_WORK ITEM_
In the material below, identify each line bearing the word "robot". Reproduce those lines.

[[ ENTRIES PROVIDED open ]]

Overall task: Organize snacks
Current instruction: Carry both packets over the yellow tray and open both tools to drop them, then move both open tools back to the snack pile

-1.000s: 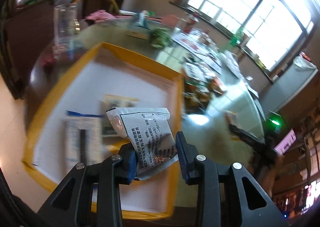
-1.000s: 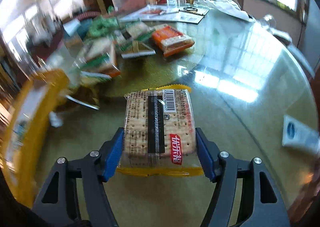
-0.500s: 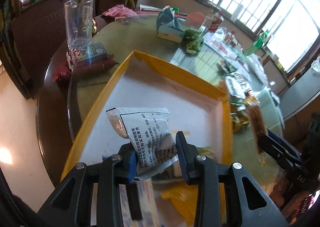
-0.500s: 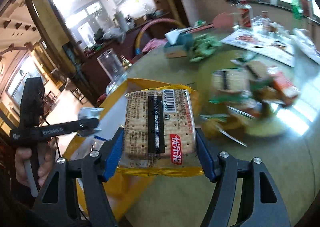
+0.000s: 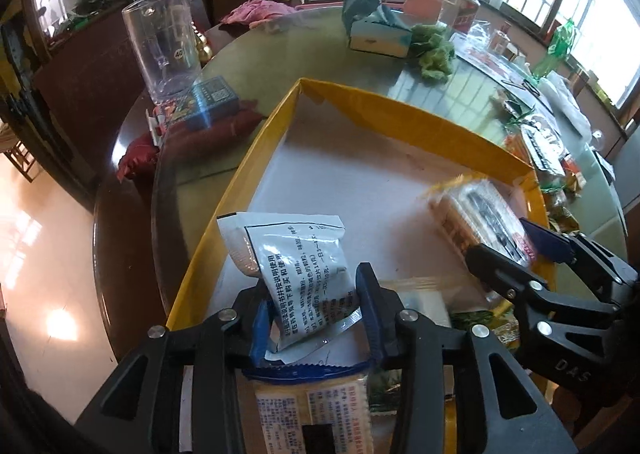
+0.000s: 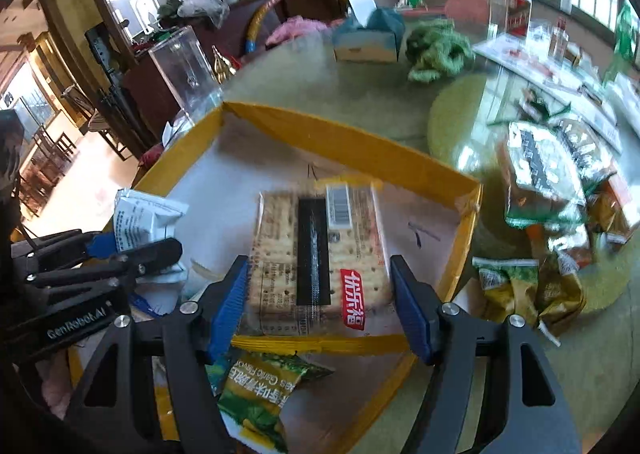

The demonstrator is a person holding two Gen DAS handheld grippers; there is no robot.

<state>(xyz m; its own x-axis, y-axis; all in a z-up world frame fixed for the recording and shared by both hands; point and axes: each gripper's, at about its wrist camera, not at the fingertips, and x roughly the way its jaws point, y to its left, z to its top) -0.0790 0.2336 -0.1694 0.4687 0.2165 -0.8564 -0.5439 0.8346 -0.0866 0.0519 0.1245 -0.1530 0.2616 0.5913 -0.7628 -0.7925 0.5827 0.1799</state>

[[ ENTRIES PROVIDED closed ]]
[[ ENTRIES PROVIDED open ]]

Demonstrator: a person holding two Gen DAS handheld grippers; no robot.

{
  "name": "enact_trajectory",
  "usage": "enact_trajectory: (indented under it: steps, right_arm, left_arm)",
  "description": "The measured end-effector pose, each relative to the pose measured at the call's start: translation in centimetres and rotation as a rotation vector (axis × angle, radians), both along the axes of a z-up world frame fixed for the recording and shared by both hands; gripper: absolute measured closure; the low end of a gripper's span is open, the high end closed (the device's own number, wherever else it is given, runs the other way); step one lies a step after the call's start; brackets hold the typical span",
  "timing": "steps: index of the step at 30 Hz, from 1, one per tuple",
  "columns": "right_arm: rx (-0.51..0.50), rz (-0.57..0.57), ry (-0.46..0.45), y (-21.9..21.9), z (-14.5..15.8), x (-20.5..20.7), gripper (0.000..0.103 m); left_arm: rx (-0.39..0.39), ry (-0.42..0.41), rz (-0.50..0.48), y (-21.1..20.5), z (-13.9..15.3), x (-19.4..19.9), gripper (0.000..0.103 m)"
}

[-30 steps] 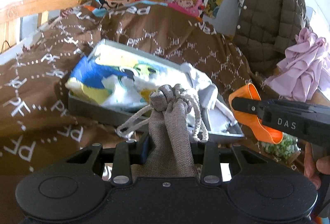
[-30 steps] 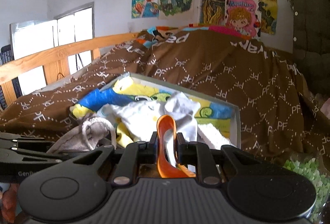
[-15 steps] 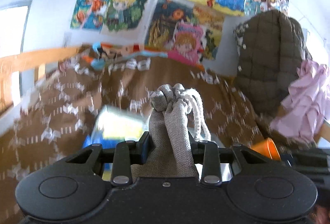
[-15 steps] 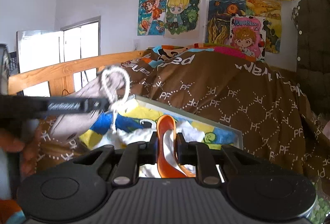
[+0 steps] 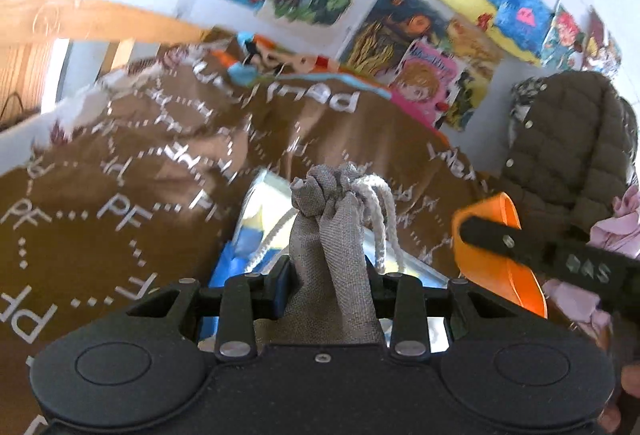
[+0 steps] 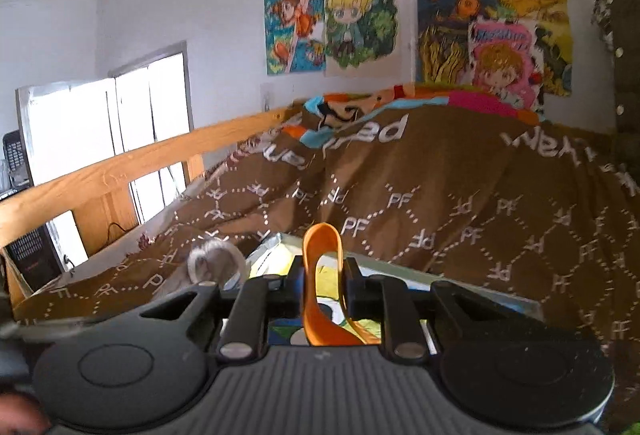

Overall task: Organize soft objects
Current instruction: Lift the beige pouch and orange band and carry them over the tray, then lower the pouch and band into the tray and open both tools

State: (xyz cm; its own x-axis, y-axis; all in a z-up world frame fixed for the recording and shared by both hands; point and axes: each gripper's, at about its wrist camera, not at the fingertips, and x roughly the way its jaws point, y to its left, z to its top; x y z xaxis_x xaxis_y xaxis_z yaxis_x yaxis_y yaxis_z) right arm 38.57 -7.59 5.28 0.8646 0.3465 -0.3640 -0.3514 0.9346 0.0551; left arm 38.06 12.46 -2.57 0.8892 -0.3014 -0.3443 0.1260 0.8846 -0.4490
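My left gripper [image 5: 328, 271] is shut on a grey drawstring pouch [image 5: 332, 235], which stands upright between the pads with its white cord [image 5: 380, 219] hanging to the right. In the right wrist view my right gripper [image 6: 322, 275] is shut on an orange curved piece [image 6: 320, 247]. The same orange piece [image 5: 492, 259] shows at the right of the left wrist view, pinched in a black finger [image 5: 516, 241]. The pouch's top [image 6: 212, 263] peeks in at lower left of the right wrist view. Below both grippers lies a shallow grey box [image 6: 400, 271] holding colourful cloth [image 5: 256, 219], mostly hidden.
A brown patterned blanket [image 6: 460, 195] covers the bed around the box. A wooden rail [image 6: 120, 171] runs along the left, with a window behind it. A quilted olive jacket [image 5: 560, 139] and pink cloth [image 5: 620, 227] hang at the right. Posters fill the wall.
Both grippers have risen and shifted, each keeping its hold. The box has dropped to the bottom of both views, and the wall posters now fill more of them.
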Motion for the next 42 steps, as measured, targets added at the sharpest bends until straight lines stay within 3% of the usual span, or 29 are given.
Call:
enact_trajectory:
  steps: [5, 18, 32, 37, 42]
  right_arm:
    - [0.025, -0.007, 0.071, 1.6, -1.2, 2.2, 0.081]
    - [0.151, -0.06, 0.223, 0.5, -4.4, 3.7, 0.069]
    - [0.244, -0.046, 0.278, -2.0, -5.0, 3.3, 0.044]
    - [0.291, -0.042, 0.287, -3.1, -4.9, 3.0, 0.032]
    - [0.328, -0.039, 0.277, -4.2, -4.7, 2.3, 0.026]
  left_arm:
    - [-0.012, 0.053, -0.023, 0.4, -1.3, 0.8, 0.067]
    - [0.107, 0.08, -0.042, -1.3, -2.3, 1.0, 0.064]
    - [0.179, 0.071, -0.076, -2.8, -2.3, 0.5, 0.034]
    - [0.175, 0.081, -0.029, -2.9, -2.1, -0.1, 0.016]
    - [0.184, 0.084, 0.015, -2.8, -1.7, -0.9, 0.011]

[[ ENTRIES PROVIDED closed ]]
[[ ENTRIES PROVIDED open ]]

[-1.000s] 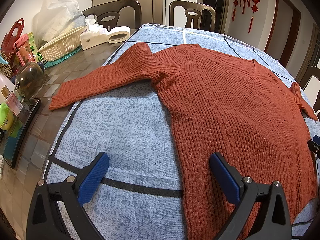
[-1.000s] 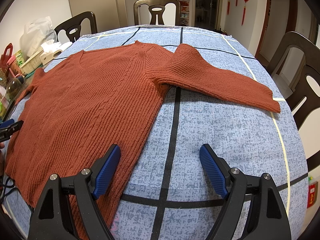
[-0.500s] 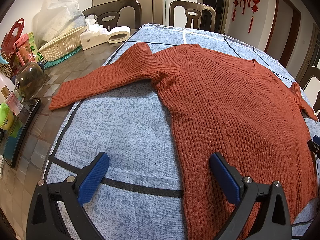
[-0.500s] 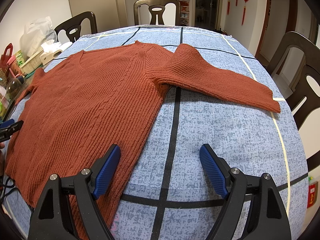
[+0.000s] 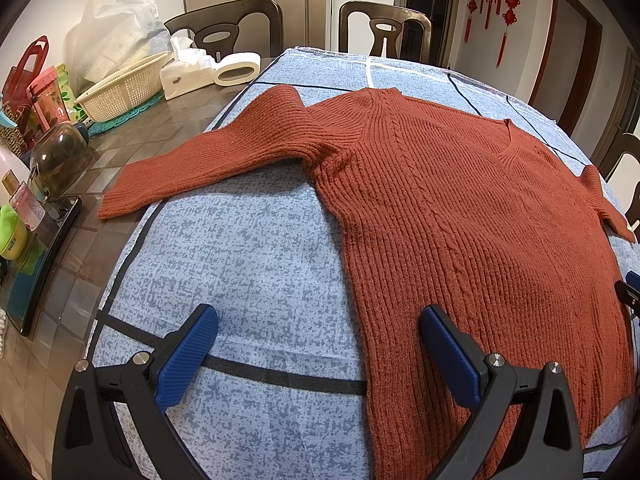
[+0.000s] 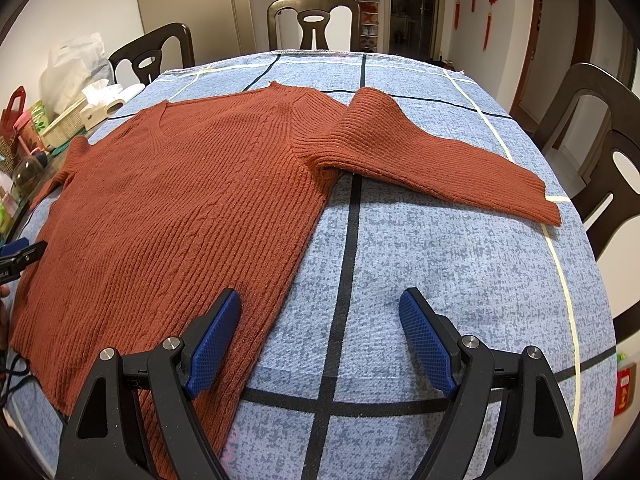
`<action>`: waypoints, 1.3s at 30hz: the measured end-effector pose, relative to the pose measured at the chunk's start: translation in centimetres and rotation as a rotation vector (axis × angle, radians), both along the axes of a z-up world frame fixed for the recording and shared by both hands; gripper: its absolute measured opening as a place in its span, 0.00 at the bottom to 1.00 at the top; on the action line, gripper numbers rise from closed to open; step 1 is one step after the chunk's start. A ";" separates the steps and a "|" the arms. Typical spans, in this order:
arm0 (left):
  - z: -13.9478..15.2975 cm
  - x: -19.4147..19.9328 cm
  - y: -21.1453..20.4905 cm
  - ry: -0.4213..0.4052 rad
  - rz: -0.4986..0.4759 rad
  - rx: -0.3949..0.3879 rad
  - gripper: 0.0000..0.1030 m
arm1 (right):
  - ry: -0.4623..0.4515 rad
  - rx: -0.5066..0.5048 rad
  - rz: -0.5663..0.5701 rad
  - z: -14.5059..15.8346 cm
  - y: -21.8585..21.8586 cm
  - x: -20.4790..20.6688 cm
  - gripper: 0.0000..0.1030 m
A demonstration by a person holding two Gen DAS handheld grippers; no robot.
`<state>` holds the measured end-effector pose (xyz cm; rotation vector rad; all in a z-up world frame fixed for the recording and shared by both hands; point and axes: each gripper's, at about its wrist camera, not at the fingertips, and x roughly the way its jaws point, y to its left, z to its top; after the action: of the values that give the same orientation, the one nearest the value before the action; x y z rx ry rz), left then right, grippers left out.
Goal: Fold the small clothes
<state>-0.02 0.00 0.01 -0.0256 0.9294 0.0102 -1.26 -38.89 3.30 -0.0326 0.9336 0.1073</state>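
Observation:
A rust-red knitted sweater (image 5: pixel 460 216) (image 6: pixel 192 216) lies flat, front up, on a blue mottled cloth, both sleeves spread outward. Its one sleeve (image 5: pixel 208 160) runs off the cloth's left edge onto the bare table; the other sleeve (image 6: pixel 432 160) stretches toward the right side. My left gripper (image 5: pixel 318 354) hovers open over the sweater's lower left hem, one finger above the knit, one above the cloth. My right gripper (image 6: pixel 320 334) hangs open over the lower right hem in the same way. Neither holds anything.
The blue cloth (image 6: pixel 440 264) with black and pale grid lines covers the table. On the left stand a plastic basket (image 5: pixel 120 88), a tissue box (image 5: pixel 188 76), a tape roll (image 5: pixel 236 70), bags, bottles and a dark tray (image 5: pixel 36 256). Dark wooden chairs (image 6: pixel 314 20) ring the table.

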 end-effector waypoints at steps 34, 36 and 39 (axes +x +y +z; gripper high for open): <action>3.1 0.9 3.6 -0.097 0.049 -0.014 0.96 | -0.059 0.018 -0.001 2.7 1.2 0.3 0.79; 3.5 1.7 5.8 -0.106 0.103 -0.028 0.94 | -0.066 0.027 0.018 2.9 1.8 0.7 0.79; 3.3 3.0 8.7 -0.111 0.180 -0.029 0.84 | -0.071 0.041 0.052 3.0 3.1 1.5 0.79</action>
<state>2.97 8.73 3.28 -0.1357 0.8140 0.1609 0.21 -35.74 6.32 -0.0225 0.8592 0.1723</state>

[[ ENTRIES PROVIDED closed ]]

_SOLUTION FOR THIS EXERCISE_
The demonstrator is a person holding two Gen DAS handheld grippers; there is no robot.
Demonstrator: a person holding two Gen DAS handheld grippers; no robot.
A demonstration by a person holding two Gen DAS handheld grippers; no robot.

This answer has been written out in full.